Measurements of Low Frequency Vibration in Subsea Piping Using ROV Video Analysis

Abstract

Vibrations in Subsea Production Systems are well recognized as a concern in the subsea industry. To identify the severity of the vibrations and potential accumulated fatigue damage, subsea vibrations need to be measured with great accuracy. Currently, accurate detection and subsea measurements are often performed by utilizing accelerometers, which have to be connected to the structure by ROV or a diver. ROV video analysis provides an alternative solution. Video analyses are widely utilized across different applications. With the increased quality of a HD camera on ROV, the accessibility of such measurements is an attractive substitute to other techniques. As a part of on-shore mechanical testing on a full assembled XT in St John’s Canada, a flowloop on a water injection XT was subjected to free vibrations. The vibrations were filmed using a commercial HD camera placed on a tripod. This test was done to validate data generated using video processing in which pipe vibration of an operating subsea XT was filmed using an ROV camera. A study that aimed to quantify the video processing accuracy, limitations and provide general guidance was conducted.
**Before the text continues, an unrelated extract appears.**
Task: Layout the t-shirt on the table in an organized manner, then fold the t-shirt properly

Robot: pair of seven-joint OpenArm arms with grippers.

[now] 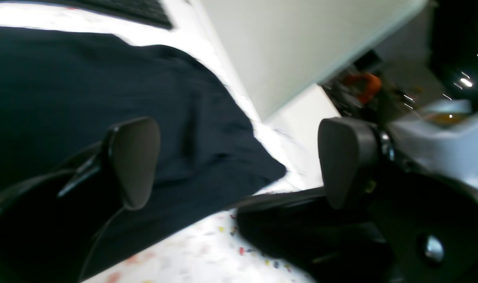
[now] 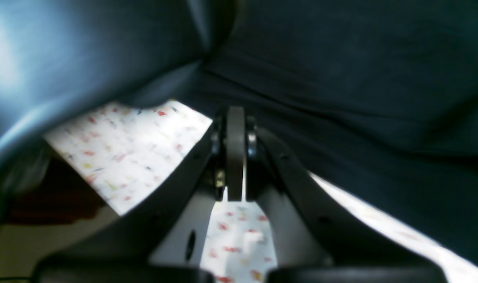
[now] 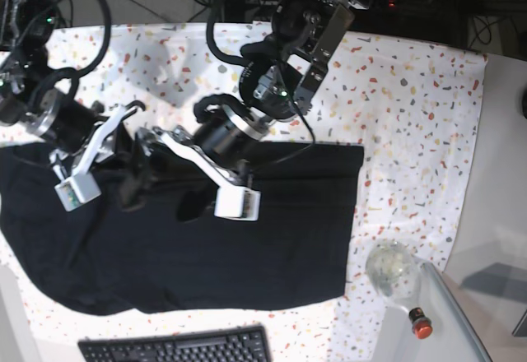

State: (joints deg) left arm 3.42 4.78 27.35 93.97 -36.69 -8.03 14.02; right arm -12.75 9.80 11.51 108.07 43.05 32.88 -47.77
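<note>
Right claw point(image 2: 235, 157): at the base view's left, clenched, pads pressed flat together with no fabric visibly between them; hovering at a raised fold of the shirt.
Plain black soft-fabric t-shirt point(image 3: 247, 247): spread wide across the near half of the desk, rumpled and bunched at the left end, flatter toward the right edge.
Left claw point(image 1: 239, 161): released, pads wide apart, hanging above the shirt's edge, grasping nothing.
White flecked cloth-covered desk point(image 3: 412, 107): bare beyond the shirt.
Black keyboard point(image 3: 177, 347): near edge, apart from the shirt.
Step in hand: likely flattening; best to pinch single-layer edges, pull outward evenly, avoid dragging bunched cloth.
</note>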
For the onshore test filmed with a tripod the results of video analyses were compared with the measurements obtained by means of accelerometers. For the video of an operating subsea XT filmed by an ROV, the obtained vibration frequency and direction was compared with the free mechanical vibration obtained by a FEM model. The results obtained by means of the video analysis matched well with the accelerometer data. A high accuracy was reached, as vibration displacements as low as 20% of the pixel were accurately determined in the video analysis. With respect to detection frequencies, the upper cut-off frequency was around 15 Hz determined by the video framerate. The video analysis utilizing ROV videos was found to be applicable for low frequency vibration measurements, opening the opportunity for easier and more cost effective vibration detection and monitoring. The method is also reliable for subsea application in which the camera is placed on an ROV and is thus not affected by ROV movements, subsea lighting condition and moving ocean debris.